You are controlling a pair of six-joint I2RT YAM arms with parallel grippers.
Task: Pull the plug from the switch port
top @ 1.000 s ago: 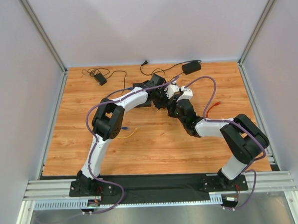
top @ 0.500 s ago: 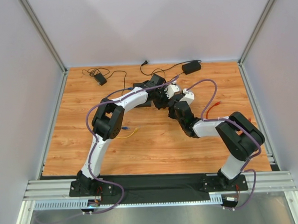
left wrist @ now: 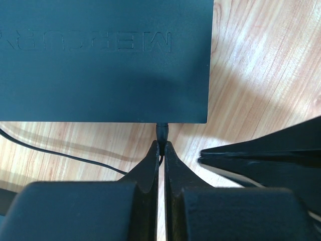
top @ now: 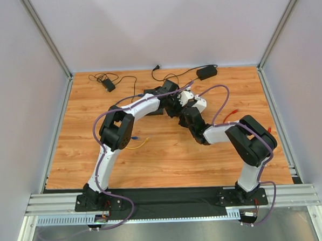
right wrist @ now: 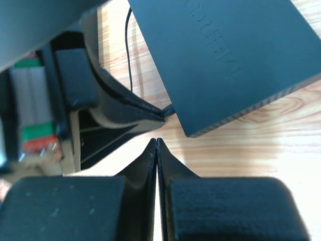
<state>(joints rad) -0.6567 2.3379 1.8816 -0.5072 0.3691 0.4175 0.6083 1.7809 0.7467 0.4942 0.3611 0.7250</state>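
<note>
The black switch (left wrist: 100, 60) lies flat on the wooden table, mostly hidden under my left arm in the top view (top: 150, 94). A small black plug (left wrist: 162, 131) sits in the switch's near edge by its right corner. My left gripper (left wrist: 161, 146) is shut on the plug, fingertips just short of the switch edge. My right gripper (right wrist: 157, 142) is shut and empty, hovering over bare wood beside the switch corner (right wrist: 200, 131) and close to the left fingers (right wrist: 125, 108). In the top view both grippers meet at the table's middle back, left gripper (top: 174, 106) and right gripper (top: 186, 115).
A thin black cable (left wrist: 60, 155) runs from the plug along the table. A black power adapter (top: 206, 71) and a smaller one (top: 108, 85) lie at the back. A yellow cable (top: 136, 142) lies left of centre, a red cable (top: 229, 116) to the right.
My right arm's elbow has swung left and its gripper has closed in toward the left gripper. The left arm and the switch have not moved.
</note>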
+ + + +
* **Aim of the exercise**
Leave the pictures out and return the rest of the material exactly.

* **Output of the task**
You are controlling a pair of six-joint I2RT YAM arms with parallel grippers.
Task: Pull the plug from the switch port
top @ 1.000 s ago: 
top @ 0.500 s ago: 
left wrist @ now: 
top @ now: 
right wrist @ now: 
<state>(joints rad) -0.6567 2.3379 1.8816 -0.5072 0.3691 0.4175 0.6083 1.7809 0.7467 0.4942 0.3611 0.7250</state>
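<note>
The black switch (left wrist: 100, 60) lies flat on the wooden table, mostly hidden under my left arm in the top view (top: 150, 94). A small black plug (left wrist: 162, 131) sits in the switch's near edge by its right corner. My left gripper (left wrist: 161, 146) is shut on the plug, fingertips just short of the switch edge. My right gripper (right wrist: 157, 142) is shut and empty, hovering over bare wood beside the switch corner (right wrist: 200, 131) and close to the left fingers (right wrist: 125, 108). In the top view both grippers meet at the table's middle back, left gripper (top: 174, 106) and right gripper (top: 186, 115).
A thin black cable (left wrist: 60, 155) runs from the plug along the table. A black power adapter (top: 206, 71) and a smaller one (top: 108, 85) lie at the back. A yellow cable (top: 136, 142) lies left of centre, a red cable (top: 229, 116) to the right.
My right arm's elbow has swung left and its gripper has closed in toward the left gripper. The left arm and the switch have not moved.
</note>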

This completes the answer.